● Try it:
Look through the material below. Return exactly the lines from the one with "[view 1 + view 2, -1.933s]" through the one with "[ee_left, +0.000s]", both included.

● Data provided:
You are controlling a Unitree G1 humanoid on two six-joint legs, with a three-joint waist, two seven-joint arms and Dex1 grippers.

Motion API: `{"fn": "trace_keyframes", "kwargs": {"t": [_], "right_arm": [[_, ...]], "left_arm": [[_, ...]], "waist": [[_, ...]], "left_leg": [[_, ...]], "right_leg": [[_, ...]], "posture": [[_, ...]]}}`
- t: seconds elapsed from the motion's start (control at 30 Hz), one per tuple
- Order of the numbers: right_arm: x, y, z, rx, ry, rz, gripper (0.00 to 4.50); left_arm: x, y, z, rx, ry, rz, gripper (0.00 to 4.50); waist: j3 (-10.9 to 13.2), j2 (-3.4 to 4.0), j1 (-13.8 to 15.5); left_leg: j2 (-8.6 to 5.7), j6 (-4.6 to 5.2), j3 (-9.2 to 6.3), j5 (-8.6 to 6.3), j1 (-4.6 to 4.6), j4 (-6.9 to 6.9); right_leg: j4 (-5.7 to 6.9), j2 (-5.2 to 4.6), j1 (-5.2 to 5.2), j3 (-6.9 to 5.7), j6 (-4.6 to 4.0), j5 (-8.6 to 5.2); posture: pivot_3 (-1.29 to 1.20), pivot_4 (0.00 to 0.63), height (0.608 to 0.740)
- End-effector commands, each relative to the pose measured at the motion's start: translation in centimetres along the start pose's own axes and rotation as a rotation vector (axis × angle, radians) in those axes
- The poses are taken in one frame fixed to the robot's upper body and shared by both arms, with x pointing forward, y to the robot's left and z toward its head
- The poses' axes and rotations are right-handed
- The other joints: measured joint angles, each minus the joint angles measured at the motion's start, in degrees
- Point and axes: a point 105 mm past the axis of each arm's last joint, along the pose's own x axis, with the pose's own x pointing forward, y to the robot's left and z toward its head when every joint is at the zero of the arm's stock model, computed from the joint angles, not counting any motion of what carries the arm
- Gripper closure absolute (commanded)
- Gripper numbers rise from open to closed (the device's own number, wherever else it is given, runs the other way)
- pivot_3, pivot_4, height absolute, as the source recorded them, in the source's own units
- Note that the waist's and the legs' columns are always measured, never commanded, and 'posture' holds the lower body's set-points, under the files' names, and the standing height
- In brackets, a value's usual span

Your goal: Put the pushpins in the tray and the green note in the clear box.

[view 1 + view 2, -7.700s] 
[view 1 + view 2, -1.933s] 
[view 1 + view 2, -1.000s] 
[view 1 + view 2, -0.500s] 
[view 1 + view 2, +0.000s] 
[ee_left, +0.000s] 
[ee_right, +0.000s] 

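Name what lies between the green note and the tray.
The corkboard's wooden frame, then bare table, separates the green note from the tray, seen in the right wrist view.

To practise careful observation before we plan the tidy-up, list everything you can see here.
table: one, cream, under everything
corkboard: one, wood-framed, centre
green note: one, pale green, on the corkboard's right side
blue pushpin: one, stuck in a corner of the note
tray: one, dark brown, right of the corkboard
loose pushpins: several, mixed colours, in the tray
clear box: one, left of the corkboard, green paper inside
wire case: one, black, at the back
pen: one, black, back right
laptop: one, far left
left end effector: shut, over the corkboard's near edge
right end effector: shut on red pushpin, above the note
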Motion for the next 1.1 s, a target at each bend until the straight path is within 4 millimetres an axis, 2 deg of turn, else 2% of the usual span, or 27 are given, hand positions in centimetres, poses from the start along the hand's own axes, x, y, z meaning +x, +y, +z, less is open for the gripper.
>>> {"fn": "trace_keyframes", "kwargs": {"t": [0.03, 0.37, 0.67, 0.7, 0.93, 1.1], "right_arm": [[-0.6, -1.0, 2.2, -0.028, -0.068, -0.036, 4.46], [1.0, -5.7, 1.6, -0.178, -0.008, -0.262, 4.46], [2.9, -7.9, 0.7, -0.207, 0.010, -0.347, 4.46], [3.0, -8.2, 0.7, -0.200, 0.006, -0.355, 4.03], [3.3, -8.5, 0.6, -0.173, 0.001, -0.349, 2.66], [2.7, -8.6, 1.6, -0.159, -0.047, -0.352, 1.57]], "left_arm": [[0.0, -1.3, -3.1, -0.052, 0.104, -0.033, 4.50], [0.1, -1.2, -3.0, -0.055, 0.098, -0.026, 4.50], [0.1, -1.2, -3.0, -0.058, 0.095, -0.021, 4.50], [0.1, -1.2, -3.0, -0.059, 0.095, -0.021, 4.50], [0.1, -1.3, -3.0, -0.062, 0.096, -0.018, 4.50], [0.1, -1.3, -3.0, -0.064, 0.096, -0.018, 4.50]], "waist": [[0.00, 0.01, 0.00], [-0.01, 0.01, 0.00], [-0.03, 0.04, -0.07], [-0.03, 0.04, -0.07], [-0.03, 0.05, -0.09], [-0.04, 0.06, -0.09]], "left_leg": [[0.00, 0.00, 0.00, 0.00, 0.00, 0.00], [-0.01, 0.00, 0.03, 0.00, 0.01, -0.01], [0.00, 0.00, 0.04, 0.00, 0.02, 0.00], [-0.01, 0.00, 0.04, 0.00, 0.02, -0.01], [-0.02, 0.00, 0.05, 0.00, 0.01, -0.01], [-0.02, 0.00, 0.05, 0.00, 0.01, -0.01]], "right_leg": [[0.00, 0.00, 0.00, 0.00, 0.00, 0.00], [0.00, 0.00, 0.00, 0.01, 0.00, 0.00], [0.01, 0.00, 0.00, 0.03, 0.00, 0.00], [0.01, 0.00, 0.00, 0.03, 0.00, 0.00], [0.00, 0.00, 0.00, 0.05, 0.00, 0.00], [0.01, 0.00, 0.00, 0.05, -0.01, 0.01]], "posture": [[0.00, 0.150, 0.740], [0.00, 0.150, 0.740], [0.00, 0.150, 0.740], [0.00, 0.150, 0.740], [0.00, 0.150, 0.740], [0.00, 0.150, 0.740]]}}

● Answer to this problem:
[view 1 + view 2, -1.933s] 
[view 1 + view 2, -1.000s] 
[view 1 + view 2, -0.500s] 
[view 1 + view 2, +0.000s] 
[ee_left, +0.000s] 

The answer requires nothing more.